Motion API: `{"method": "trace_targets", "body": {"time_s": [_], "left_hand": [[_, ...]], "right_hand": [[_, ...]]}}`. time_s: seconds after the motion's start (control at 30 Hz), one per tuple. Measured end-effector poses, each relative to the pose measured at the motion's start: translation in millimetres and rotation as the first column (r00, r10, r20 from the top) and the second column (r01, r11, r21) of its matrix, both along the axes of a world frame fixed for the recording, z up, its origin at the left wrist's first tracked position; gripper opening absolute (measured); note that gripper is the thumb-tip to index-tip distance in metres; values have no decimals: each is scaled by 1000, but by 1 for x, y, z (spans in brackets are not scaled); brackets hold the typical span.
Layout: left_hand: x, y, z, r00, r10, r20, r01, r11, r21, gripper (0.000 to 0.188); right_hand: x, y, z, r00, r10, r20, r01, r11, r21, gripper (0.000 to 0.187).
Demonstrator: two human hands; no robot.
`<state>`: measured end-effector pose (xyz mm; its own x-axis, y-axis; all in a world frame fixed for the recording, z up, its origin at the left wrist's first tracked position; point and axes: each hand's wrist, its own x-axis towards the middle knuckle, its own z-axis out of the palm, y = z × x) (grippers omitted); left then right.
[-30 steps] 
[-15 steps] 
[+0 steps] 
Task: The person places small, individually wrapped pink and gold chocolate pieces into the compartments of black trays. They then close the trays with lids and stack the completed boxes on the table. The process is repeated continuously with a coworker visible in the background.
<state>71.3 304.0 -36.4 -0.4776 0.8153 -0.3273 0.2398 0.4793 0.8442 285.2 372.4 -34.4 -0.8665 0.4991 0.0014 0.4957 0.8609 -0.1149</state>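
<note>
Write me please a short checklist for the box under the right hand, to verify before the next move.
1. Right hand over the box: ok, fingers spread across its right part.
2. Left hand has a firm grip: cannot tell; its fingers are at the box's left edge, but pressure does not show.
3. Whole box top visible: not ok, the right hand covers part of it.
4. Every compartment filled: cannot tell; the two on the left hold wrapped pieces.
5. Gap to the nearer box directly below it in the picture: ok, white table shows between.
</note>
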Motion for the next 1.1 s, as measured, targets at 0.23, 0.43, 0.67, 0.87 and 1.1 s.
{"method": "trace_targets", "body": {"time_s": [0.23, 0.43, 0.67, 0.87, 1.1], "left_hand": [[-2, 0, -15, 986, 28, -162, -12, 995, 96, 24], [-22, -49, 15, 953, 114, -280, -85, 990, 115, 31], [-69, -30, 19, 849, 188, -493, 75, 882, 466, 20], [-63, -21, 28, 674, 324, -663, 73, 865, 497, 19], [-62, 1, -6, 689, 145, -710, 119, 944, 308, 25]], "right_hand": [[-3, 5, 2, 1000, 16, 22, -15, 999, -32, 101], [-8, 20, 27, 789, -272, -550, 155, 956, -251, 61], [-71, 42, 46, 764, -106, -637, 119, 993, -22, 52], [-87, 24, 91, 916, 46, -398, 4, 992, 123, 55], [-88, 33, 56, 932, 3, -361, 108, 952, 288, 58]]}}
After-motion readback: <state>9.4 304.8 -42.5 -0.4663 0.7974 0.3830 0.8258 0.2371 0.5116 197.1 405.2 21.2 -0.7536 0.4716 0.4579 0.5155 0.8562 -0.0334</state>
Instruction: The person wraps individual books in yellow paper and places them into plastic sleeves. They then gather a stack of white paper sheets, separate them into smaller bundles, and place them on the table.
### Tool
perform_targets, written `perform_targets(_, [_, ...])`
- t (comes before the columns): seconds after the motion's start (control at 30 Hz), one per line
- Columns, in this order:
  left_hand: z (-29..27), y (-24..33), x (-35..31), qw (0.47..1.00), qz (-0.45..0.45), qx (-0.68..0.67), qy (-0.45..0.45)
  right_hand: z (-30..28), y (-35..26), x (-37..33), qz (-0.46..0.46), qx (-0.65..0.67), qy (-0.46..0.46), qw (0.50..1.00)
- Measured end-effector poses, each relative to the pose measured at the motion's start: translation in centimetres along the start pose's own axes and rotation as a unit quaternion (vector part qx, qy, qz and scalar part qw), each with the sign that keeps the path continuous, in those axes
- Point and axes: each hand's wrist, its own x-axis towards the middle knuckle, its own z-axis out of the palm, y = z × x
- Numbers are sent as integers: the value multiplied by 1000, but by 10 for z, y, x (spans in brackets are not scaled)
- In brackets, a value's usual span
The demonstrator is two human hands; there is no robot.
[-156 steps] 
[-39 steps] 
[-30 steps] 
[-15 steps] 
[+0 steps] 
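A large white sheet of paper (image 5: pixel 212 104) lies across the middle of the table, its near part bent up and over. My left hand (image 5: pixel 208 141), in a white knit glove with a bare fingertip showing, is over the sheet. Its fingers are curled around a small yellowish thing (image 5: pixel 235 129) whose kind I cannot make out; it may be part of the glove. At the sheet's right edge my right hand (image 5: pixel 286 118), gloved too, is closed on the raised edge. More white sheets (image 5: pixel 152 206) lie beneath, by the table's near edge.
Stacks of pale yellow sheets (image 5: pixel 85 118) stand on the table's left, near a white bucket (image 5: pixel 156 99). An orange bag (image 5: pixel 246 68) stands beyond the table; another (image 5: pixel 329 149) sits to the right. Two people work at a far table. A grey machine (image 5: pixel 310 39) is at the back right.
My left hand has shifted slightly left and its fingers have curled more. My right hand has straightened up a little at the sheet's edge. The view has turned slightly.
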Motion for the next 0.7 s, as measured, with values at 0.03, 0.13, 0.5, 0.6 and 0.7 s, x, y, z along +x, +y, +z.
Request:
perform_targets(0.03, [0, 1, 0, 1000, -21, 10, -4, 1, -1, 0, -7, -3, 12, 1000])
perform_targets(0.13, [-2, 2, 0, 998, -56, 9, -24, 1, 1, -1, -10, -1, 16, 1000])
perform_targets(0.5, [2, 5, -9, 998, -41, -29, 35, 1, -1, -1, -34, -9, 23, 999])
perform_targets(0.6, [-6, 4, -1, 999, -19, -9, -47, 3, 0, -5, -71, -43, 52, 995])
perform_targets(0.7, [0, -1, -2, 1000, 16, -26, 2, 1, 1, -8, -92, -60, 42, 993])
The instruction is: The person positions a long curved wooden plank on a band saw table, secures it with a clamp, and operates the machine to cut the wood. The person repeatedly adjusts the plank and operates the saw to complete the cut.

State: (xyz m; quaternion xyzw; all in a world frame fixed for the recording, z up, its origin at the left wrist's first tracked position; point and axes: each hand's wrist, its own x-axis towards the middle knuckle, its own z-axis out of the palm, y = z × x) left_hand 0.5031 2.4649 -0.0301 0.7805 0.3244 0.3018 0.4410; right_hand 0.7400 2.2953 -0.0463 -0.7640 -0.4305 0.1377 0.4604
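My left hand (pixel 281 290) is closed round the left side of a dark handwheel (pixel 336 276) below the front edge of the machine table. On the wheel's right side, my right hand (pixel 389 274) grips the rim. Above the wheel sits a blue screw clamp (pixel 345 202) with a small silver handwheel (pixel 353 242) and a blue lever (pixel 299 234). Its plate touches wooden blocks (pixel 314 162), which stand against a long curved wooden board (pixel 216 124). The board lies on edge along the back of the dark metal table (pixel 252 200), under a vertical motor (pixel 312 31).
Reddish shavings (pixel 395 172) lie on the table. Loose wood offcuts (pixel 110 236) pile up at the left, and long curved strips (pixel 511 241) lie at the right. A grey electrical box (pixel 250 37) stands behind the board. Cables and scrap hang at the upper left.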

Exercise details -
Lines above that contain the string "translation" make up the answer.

Solution for this exercise -
Motion API: `{"method": "trace_targets", "body": {"time_s": [_], "left_hand": [[_, ...]], "right_hand": [[_, ...]]}}`. time_s: seconds after the motion's start (control at 30 Hz), one per tuple. Measured end-effector poses, each relative to the pose measured at the motion's start: translation in millimetres and rotation as the first column (r00, r10, r20 from the top) and the second column (r01, r11, r21) of its matrix, both along the axes of a world frame fixed for the recording, z up, its origin at the left wrist's first tracked position; gripper opening absolute (measured); note that gripper is the thumb-tip to index-tip distance in metres; values have no decimals: each is scaled by 1000, but by 1 for x, y, z (spans in brackets are not scaled); brackets hold the typical span.
- Measured end-effector poses, each relative to the pose measured at the motion's start: translation in centimetres along the start pose's own axes and rotation as a unit quaternion (vector part qx, qy, qz and scalar part qw), each with the sign that keeps the path continuous, in those axes

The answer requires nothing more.